Camera di Consiglio

Giustizia al passo di gambero. Come annullare la ratio dell’educazione Premessa. In questo articolo il termine educazione viene volutamente usato nel significato, mutuato dalla lingua inglese, di education, vale a dire una cultura e una conoscenza finalizzate ad ottenere un titolo di studio adeguato alle potenzialità e capacità di uno studente per permettergli di inserirsi nel mondo del lavoro e, si auspica, magari migliorarsi aggiungendo agli originari diplomi e lauree, titoli di specializzazione magari acquisiti in qualche istituto prestigioso e riconosciuto a livello internazionale, eventualmente anche durante una carriera lavorativa, addirittura con un anno sabbatico.

Esattamente il contrario dell’italico concetto di “prendi un pezzo di carta e dopo troverai un lavoro, magari con qualcuno che ti aiuta. Esattamente il contrario della direzione in cui si evolve un mondo globale, dove è sempre più anacronistico vivere, come all’epoca dei Comuni e delle Città Stato, sotto il proprio campanile, su posizioni decisamente fuori tempo, con buona pace di legittime ambizioni che vengono frustrate sul nascere se mai conosciute.

E proprio in questa direzione si colloca la sentenza del Consiglio di Stato che pone seri sbarramenti e limiti ai corsi universitari esclusivamente in lingua inglese. Celebrata dall’Accademia della Crusca, questa sentenza pone interrogativi pesanti non soltanto sulla possibilità per l’istruzione italiana di porsi alla pari con quella di altre nazioni in una prospettiva globale, cercando di incentivare l’arrivo di studenti stranieri, favorendo integrazione e internazionalizzazione ad alti livelli, ma fa anche riflettere su come la giustizia amministrativa rappresenti un grave ostacolo verso lo sviluppo di ogni settore, nel suo costante difendere posizione acquisite nonostante queste siano palesemente fuori dal tempo.
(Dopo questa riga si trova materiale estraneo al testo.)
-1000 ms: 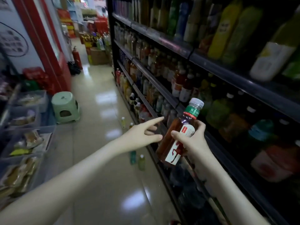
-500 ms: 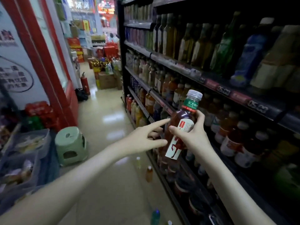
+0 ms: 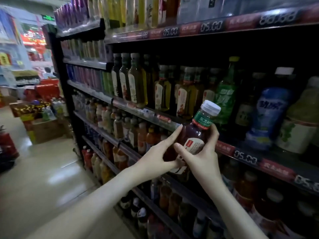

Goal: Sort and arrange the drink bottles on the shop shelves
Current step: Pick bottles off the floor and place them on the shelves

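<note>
My right hand grips the bottle; my left hand touches it with a straight finger. I should set it upright on the shelf, label forward.

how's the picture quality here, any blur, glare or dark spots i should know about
Head view: the bottle, the right hand gripping it and the left hand are fairly sharp; the far aisle is smeared by blur; the floor shows soft glare patches; the shelves are dark inside, their edges slightly bowed by the wide lens.
</note>
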Available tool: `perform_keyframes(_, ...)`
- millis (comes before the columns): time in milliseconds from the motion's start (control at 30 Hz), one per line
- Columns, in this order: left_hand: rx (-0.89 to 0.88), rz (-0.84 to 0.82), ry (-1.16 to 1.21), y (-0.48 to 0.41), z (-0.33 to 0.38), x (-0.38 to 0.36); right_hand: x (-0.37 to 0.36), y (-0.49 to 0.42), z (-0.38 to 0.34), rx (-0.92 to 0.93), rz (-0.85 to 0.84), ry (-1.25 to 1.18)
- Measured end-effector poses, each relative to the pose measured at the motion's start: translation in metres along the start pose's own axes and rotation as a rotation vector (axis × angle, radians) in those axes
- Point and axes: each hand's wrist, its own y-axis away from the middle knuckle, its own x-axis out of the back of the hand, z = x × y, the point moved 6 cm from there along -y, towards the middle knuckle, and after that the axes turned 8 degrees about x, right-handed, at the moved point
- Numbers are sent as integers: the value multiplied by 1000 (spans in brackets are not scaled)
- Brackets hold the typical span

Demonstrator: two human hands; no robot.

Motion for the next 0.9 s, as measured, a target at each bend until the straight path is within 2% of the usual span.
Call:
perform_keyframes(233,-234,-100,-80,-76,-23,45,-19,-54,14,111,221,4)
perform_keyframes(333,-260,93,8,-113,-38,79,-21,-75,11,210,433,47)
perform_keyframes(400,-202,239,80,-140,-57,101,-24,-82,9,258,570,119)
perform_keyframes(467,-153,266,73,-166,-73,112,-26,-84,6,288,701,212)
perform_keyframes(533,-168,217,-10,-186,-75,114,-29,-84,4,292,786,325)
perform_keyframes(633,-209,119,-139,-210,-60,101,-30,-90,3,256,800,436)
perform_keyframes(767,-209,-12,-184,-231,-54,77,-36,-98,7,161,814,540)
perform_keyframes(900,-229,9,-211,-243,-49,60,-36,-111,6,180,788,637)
In ogni caso tutto ciò risulta essere drammaticamente coerente con il principio di equivalenza del titolo di studio che equipara ogni laurea ovunque e comunque presa, indipendentemente dal punteggio e dall’istituto dove è stata conseguita, altro ostacolo ad una reale competitività, così come altre decisioni volte solo a mantenere lo status quo.

Il problema è più complesso di quanto qui brevemente delineato e riguarda non solo la scuola, bensì un sistema che merita una revisione totale. Alan Friedman nel suo recente, “Dieci cose da sapersi sull’economia italiana”, quasi accidentalmente auspica l’abolizione della giustizia amministrativa; sembrerebbe una boutade o una provocazione, ma viene seriamente da chiedersi quale contributo possa oggi dare un sistema di giustizia che, ricordiamo, ha la sua legge fondamentale datata 1865 e permette ai TAR e al consiglio di Stato di mettere nel nulla provvedimenti presi in autonomia da università, ministeri, amministrazioni locali e anche da organi costituzionali. Pensiamo ad una nomina da parte del CSM annullata dal TAR locale o, sempre in materia scolastica, non dimentichiamo che un TAR ha annullato la bocciatura di uno studente e decretato la promozione in barba alla valutazione dei docenti, basandosi sulle problematiche scaturenti dalla separazione dei genitori. Allo stesso modo la giustizia amministrativa può decidere che l’incarico di primario in una struttura ospedaliera spetta a Tizio piuttosto che a Caio. Ed è ormai nelle mani dei giudici amministrativi la decisione se per essere direttore di un museo sia indispensabile o meno la cittadinanza italiana. Sono almeno cinque ormai le sentenze sull’argomento e non siamo ancora a una decisione definitiva. Con buona pace dell’immagine del nostro Paese e della presunta certezza del diritto. Paradossi? Una squadra di calcio che vince il campionato di serie A può essere composta solo ed esclusivamente da calciatori non italiani, oggettivamente più bravi, ma un importante museo non può assumere il soggetto più qualificato perché tedesco o francese e, magari, laureato ad Oxford o alla Sorbona e specializzato a Harvard .

E adesso siamo finalmente nella situazione in cui un istituto prestigioso come il Politecnico di Milano non può avere un corso in lingua inglese perché un organo di giustizia ha ritenuto discriminatorio limitare l’accesso a coloro che parlano solo italiano. Proviamo a spiegarlo a uno studente finlandese o croato che, diplomato a pieni voti, non può accedere ad un percorso di studi, portando anche il suo contributo, perché non è in grado di parlare la lingua di Dante ma, purtroppo, parla solo quella del suo paese di origine e quella di Shakespeare che è comunque indispensabile per un lavoro che non ha sicuramente una dimensione locale. Concetti che sembrano di difficile assimilazione anche per un imprenditore che, un domani, potrebbe avere voglia di investire in Italia.